I have had plenty of experiences in my lifetime thus far that have made me question my bodily autonomy. Being a survivor of sexual trauma in my childhood and adulthood; I have struggled with viewing my body as something that is mine. Too often have I sought out external validation and acceptance of my body; due to this belief that it is not mine to own. I actually wrote a song a few years back where I spoke on one experience of sexual violence that happened when I was in college, when I was just 19 years old. At the end of the song I recited a poem that I wrote, I’ll paste it below:



I think about this poem often, and all these years later, I can’t read the words without mourning the broken child who wrote them. I have worked hard over the last few years of my life to reclaim my bodily autonomy, and through reading this book I have learned that this autonomy isn’t something that is just important for me or my singular life. 

This bodily autonomy is the healing power that liberates. It is the Rapunzel trapped in the tower by the powers that be; who know of its unyielding power. It is the secret formula that Plankton risks his life in pursuit of. It is the golden chalice, the holy grail, the gift that God has bestowed so graciously upon her people. This bodily autonomy is where revolution is born from; the idea that I matter simply because I matter. I am simply because I am. And most importantly, I can simply because I can. 

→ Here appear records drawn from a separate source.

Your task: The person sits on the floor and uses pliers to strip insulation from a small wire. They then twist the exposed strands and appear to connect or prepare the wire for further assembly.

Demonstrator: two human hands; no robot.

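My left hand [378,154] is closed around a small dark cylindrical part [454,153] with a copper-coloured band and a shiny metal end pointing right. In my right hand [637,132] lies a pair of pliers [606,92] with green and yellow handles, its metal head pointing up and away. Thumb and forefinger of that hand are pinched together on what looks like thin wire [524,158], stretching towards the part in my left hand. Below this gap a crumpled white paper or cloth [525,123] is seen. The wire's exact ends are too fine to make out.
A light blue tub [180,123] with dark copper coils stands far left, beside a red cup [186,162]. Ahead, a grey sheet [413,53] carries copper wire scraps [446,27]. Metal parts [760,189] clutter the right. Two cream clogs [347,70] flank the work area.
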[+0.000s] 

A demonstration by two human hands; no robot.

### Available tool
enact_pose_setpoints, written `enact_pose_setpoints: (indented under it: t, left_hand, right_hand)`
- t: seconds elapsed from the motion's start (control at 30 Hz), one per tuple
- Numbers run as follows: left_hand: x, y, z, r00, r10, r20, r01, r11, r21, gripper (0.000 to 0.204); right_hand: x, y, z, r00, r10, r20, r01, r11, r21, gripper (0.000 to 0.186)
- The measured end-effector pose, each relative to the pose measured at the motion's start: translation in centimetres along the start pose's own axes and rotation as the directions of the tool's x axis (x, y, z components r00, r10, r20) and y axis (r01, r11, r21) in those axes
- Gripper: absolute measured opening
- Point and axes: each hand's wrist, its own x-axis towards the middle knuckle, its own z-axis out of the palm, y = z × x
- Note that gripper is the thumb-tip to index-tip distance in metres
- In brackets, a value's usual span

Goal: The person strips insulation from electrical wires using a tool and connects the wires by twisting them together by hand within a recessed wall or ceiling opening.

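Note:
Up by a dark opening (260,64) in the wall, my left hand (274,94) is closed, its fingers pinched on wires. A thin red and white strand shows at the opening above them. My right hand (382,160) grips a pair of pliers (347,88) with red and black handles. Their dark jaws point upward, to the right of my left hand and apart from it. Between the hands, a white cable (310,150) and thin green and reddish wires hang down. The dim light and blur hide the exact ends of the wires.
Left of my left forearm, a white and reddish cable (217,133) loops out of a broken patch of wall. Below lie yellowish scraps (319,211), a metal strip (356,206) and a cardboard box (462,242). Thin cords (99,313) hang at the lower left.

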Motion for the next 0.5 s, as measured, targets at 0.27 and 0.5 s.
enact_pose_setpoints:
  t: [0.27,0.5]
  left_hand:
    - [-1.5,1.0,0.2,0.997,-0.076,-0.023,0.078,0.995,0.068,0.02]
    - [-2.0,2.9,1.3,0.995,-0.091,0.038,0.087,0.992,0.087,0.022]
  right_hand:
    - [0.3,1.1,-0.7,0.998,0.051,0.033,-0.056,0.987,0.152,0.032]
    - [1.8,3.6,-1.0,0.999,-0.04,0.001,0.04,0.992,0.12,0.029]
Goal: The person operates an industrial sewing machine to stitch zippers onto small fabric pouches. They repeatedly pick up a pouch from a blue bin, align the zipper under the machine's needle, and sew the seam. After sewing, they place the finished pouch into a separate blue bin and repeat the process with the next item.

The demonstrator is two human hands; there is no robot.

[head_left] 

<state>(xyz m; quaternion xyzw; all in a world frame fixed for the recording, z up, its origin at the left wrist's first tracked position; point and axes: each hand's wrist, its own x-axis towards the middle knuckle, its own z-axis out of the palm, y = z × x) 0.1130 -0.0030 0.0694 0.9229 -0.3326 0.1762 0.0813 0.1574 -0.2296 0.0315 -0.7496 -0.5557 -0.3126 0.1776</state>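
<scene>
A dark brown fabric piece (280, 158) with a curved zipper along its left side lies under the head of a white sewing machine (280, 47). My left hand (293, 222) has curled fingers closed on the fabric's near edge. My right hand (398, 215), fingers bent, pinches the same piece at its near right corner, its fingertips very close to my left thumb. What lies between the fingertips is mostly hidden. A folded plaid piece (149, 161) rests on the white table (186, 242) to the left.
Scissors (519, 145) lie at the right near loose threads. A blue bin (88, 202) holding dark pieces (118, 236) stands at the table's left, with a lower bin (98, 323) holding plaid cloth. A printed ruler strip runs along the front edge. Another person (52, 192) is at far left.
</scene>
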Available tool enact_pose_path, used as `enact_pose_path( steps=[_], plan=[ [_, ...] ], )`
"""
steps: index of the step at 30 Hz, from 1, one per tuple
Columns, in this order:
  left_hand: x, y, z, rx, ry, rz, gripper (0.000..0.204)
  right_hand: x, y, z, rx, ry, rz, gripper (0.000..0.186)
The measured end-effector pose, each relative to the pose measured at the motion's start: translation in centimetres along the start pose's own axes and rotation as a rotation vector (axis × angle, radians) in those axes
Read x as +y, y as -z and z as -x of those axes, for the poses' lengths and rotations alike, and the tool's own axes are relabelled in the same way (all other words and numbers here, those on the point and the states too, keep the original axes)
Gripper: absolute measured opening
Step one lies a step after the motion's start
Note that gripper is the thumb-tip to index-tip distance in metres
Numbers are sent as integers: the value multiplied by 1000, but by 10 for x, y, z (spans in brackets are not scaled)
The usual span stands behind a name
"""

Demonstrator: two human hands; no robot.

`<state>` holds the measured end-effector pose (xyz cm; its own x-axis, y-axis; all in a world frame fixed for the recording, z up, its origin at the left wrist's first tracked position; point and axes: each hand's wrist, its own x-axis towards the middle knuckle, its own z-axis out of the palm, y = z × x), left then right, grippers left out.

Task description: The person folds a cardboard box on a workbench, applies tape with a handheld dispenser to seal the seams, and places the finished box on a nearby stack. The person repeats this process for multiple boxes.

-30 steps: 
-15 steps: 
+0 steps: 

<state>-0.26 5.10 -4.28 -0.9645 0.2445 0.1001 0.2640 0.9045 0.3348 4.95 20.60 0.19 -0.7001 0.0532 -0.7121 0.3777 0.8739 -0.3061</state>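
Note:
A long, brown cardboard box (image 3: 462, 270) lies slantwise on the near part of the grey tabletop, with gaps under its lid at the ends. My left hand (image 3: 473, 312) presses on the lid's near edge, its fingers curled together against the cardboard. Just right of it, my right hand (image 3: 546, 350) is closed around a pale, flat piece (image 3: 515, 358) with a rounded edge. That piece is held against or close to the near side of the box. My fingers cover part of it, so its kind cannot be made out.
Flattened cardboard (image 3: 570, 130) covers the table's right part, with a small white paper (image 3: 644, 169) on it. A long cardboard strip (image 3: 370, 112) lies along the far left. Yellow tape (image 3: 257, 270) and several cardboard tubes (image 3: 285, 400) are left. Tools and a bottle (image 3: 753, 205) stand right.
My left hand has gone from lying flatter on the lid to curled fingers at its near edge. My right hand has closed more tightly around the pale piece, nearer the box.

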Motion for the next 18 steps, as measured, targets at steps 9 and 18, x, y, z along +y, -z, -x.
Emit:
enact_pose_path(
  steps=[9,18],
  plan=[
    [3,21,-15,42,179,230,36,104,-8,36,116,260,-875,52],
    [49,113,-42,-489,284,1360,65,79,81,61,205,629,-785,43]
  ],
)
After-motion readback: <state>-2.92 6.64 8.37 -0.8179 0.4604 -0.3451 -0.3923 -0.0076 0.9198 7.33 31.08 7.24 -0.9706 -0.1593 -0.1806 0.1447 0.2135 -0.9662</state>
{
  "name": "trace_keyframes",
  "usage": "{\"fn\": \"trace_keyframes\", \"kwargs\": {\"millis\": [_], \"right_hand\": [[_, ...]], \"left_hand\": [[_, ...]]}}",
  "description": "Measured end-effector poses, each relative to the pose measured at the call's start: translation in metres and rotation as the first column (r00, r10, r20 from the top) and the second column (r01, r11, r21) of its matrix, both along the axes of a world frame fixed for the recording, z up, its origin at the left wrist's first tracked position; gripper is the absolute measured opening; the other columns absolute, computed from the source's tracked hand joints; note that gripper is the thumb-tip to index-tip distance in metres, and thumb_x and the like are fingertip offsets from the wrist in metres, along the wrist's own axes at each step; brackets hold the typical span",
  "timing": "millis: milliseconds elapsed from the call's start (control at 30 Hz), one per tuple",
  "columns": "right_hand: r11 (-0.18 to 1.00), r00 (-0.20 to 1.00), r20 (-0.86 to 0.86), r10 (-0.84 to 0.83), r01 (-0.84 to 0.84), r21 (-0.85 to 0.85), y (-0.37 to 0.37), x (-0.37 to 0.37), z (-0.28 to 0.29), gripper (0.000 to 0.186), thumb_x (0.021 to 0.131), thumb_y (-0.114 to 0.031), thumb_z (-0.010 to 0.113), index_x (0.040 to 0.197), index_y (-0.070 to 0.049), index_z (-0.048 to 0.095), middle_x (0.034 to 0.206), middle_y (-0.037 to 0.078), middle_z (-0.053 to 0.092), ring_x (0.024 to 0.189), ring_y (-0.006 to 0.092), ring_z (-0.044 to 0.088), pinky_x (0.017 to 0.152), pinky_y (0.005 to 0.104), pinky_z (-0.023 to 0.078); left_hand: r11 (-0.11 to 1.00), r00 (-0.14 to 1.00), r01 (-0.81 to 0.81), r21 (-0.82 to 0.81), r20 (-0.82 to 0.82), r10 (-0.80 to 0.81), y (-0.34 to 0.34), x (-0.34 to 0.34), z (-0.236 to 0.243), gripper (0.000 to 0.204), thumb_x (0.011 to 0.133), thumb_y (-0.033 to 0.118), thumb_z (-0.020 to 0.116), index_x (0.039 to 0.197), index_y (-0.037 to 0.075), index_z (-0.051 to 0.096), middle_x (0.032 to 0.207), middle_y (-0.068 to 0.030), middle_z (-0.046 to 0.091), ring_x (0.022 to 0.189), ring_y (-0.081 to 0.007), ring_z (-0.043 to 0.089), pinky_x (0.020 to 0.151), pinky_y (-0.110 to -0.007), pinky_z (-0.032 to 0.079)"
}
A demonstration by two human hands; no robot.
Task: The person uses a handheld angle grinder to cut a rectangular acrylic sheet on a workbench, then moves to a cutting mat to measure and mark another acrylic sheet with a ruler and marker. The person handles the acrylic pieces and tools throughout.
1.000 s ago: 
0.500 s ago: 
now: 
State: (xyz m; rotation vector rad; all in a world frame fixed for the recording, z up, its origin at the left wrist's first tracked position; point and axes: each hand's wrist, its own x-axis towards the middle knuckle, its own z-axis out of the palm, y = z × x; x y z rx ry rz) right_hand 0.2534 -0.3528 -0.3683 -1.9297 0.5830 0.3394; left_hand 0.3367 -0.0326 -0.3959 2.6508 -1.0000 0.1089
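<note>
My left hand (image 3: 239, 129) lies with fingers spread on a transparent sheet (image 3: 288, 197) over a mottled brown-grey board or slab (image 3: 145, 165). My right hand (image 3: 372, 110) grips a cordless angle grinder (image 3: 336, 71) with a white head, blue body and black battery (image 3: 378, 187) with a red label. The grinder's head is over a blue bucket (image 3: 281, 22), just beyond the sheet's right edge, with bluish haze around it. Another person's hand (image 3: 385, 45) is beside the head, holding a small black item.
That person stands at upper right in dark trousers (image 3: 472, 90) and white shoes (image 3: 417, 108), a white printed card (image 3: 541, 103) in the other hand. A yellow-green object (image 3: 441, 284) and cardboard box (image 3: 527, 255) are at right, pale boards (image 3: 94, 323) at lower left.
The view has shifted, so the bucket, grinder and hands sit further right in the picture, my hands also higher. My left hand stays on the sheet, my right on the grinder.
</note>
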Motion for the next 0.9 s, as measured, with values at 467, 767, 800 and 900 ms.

It’s an important thing that Black people across the diaspora should employ; the belief that our agency is bigger than the violence that seeks to destroy it. It is through our agency that joy and peace are born; it is through our agency that music is sung, that art is made, that generations are birthed. It is through this agency that we hear laughter and feel sunshine on our skin. This autonomy is our divine connection to our greatest spiritual advisor; and the “American Dream” knows this. The American Dream knows this and that’s why it works so hard to destroy it.

Don’t let them kill your proximity to joy.

Don’t let them kill your proximity to peace.

Don’t let them kill your agency.


Never lose sight of the importance of owning your body; our society thrives off of you giving your power away.